В толпе выехал из Симбухова смышленый кузнец на лошади. Кузнец на ходу торговал вином, огурцами и хлебом. Лаковые сапоги у Журкина скорежились от грязи, косолапили, а он играл! Народ бежал плечо в плечо с ним, бежал сзади, терзающийся, завороженный. Через пять верст дошли до села Селитьба. Оно жило подаянием, делало калек, слабоумных, лазарей, уродцев на всю Россию и Сибирь. Бедово распахнулась казенка. К шествию пристали прозревшие слепцы, выздоровевшие хромцы и горбуны, трясучки, язвенники... Один валяльщик, который езживал до Саратова, на ухо спросил Журкина: не знает ли он песню:
"Отречемся от старого мира"? Эх, да как же сам-то не догадался! Журкин слыхивал ее от Петрова брата Николая, который учился на студента, - правда, помнил с пятого на десятое, половину слов придумал сам... Журкин оглянулся на войско свое, и оно ослепило его, послушное, любящее, готовое шагать за ним еще хоть тысячу верст. Пронзительная радость-слеза прохватила его.
Как это?
Богачи, кулаки... разна сво-о-олочь!..
Расточают тяжелый твой труд...
Кузнец, заплакав, слез с телеги, раздавал даром и огурцы, и хлеб, и вино. На телегу посадили Журкина, очумелого, охрипшего. В мшанских степях повстречался дядя Филат, пекарь, бражка, по прозванию "Собачка". Он рванулся попереди телеги, раздирая на себе огненную рубаху, выкрикивая хулу. Начиналась смута.
И в лугах выросли из сумерек высокие конные стражники. Старший, в медалях от плеча до плеча, господин Удинский, нагайкой взъярил коня над телегой.
– Эт-та что?
– взвыл он в ужасе.
– Ска-а-арлупа! Взя-ать!
Через день мамаша несла к острогу узелок с едой. Журкин, поджидая, ходил за решетчатыми воротами в вышитой рубашке. Когда мамаша протянула узелок, гробовщик по ту сторону решетки упал ей в ноги.

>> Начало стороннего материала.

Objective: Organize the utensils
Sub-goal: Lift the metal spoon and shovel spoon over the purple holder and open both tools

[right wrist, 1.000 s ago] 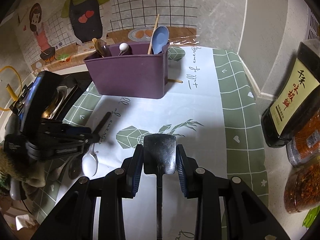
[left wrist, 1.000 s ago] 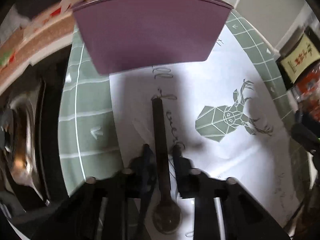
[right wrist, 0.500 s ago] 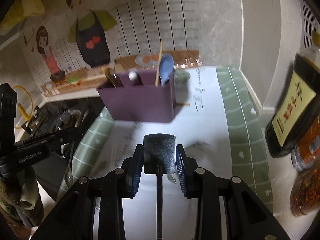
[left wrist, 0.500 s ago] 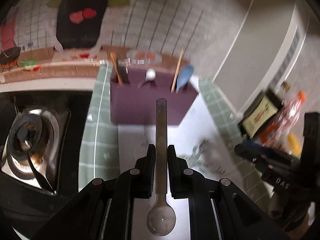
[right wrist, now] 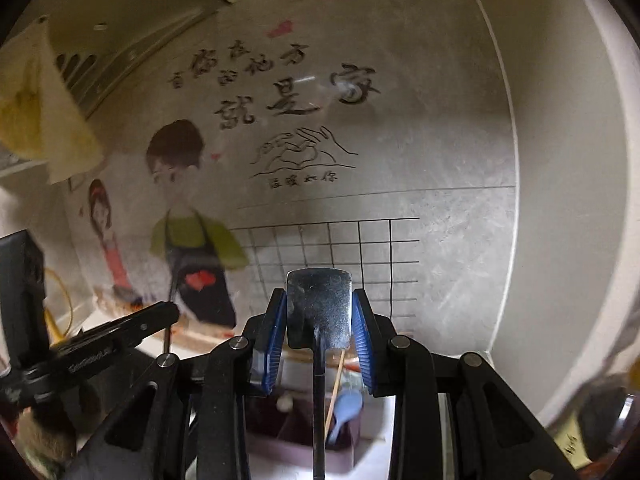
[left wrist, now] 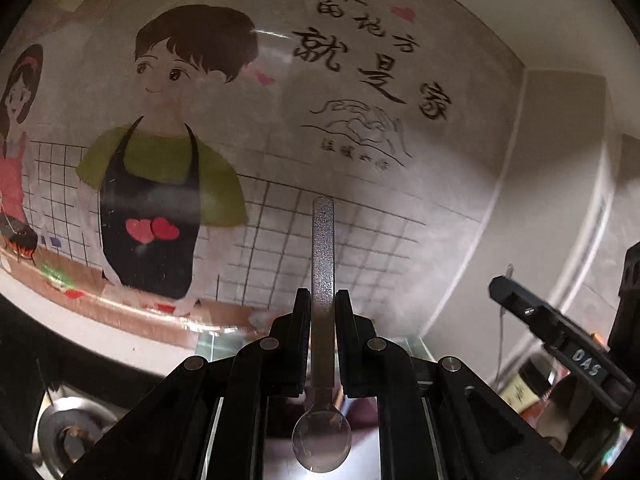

Вот как еще раз попытал он счастья!
...Кто-то сзади тронул его за плечо. Не успев оглянуться еще, дрогнул сердцем, узнал. Конечно, это она, Поля, прилегла к нему грудью, и голос ее был тоже туго налитой, льнущий:
– Ну, чего глаза портить! Идите уж, идите на свое место.
Журкин вздохнул.
– Да нет уж, Поля, не пойду.
– Ну-ну!.. Нечего тебе свое "я" показывать. Ступай, коль говорят! прикрикнула она по-матерински, в первый раз называя его на "ты".
– Дома от мужа дрожала, а теперь еще тут сплетухи всякой буду бояться? Я сама себе зарабатываю... как хочу, так и живу!
Журкин усердно чиркал подпилком, но лишь для виду, без толку. Сама не вытерпела, пришла, утешительная! Знал, что безысходные, неведомые напасти копятся над его головой... Пусть! Жмурился, отогревался, как на припеке.